She A Thot™

by stardust_moonbeams



Series: How To Make A Family (Birdbox Addition) [4]
Category: Black Panther (2018), Marvel Cinematic Universe, Spider-Man - All Media Types, The Avengers (Marvel Movies), The Avengers (Marvel) - All Media Types
Genre: Alternate Universe - Canon Divergence, BECAUSE SCREW CANON ITS ONLY PAINFUL, Because death is inevitable, Dad Clint Barton, F, Fluff, Gen z, Generation Z Peter Parker, Hawk Kids, Idek why anymore, Its so cute and fluffy its basically stitch, Not Beta Read, Peter Parker & Shuri Friendship, Pietro and Wanda Barton, Screw You Marvel, Sibling Love, Tin Can Kids, Tony Stark Acting as Peter Parker's Parental Figure, Vines, Wanda Maximoff is a Good Bro, dad tony stark, fight me, we do what we want
Language: English
Status: Completed
Published: 2019-07-10
Updated: 2019-07-10
Packaged: 2020-06-25 23:12:03
Rating: Not Rated
Warnings: Creator Chose Not To Use Archive Warnings
Chapters: 1
Words: 732
Publisher: archiveofourown.org
Story URL: https://archiveofourown.org/works/19755691
Author URL: https://archiveofourown.org/users/stardust_moonbeams/pseuds/stardust_moonbeams
Summary: "Every woman is a queen!""If she breathes she's a thot!"OrShuri can't fight without a good vine((Its probably best to read this series in order))





	She A Thot™

When will you learn?" A high pitch voice said, making Pietro pause, "When will you learn? That your actions have consequences!" The battle continued to rage on as Pietro looked for the source of the voice. It wasn't Wanda or Peter quoting the vine, so he was slightly very confused. Before he could locate the source of the vine the battle pulled him away, as he ran towards Clint to stop the archer from being shot in the back by the weird robot things they were fighting.

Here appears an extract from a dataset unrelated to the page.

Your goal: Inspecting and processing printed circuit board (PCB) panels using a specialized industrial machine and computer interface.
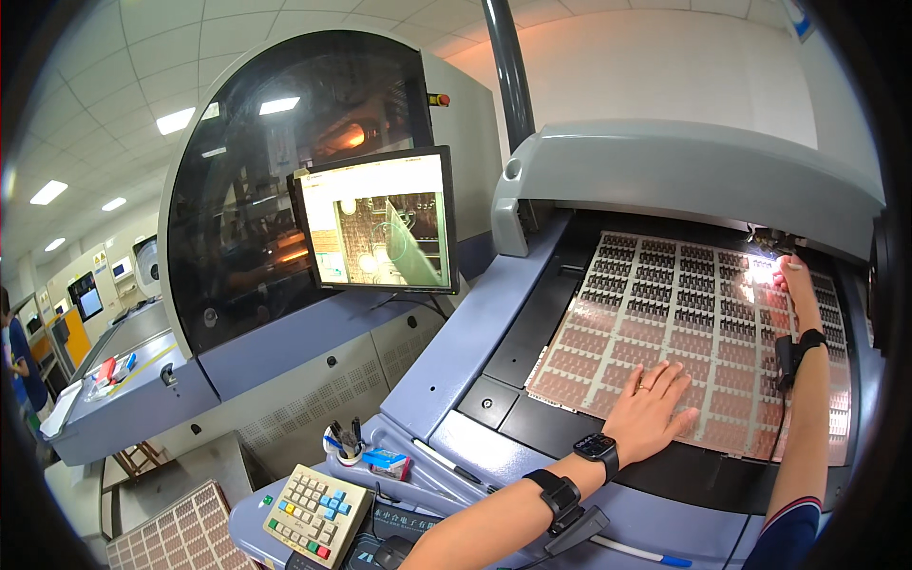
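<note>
A large copper-coloured panel printed with rows of repeated dark patterns lies on the black machine bed. My left hand rests palm down on its near part, fingers spread, with nothing in it. At the far right of the panel, my right hand has its fingers pinched together beside a bright light under the grey machine head. What those fingers hold, if anything, is too small to tell. A monitor shows a magnified view with a pointed, blade-like shape across it.
A beige keypad with coloured keys sits at the front left, near a pen cup. Markers lie on the machine's front ledge, one a white pen with a blue cap. Another patterned panel lies low at the left. A person stands far left.
</note>
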The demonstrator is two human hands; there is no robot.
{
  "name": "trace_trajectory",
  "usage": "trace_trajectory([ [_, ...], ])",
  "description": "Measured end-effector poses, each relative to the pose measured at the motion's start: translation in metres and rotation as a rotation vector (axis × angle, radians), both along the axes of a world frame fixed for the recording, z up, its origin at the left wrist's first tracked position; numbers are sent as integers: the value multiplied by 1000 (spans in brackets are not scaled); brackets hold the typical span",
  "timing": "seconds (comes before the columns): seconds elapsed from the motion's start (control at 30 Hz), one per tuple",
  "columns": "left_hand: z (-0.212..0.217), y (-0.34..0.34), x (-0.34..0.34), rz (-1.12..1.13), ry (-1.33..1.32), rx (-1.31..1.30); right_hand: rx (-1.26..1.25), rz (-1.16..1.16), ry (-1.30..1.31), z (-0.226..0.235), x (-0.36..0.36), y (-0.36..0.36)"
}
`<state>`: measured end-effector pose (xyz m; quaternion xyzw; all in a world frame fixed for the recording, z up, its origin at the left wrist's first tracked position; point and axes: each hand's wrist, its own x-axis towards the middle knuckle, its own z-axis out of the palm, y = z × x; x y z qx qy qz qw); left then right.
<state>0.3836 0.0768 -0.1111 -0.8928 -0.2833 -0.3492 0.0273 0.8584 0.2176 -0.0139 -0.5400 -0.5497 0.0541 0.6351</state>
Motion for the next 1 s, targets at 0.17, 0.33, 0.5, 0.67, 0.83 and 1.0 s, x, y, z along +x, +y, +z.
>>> trace_trajectory([
  [0.17,2,-1,-1,-5,14,-15,-1,11,15,0,11,2],
  [0.33,2,0,0,-12,19,-22,-49,17,-4,0,15,1],
  [0.5,2,-1,-1,-7,10,-16,-40,11,4,1,8,0],
  [0.67,0,-1,0,-7,4,-5,-28,13,18,0,7,1],
  [0.83,-1,0,2,-19,-9,12,-29,-31,60,4,18,4],
  [1.0,-1,1,0,-2,1,16,-6,-55,38,2,5,9],
])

"SKITTLES!" A voice shouted from behind Peter, making him almost making him fall off the building.

"Stop! I could've dropped my croissant." Peter replied on instinct as he shot out a web to catch himself. He looked back at the girl who'd shouted to see her blasting robots with the weapons on her hands. As Peter was distracted he almost got shot. Right. Returning to the fight he continued to web up the Terminators (like those really old movies). By the time he was free again, the girl was gone.

Pietro heard the same voice shouting, "You better watch out. You better watch out. You better watch out. You better watch out. You better watch out!"

Pietro looked around the area in search of the voice but couldn't seem to find the owner of it.

"Who ever keeps quoting vines, where are you?" He called into the battlefield as he zoomed around. 

The only response he got from her was: "Oh hi, thanks for checking in. I'm still a piece of garbage." 

Of course when Peter wasn't looking where he was going his webs would miss entirely. Of course he'd fall and land on two robots. It was almost instinct to respond to the "Hey, Ron." Sent his way.

"Hey, Billy." He replied, looking up and seeing Vine Girl fighting a load of robots. "Who are you?" He asked as he fought.

"A bit busy, coloniser." She responded, taking down another two robots. 

"Yeah, but what's your name?" He asked, patiently waiting for her to respond. But as she fought the robots she didn't answer. Peter couldn't help himself, the situation seemed too good. "Can I get a waffle?" He asked her fighting form, "Could I please get a waffle?" She appropriately ignored him, and as the battle continued Peter found he had to swing away.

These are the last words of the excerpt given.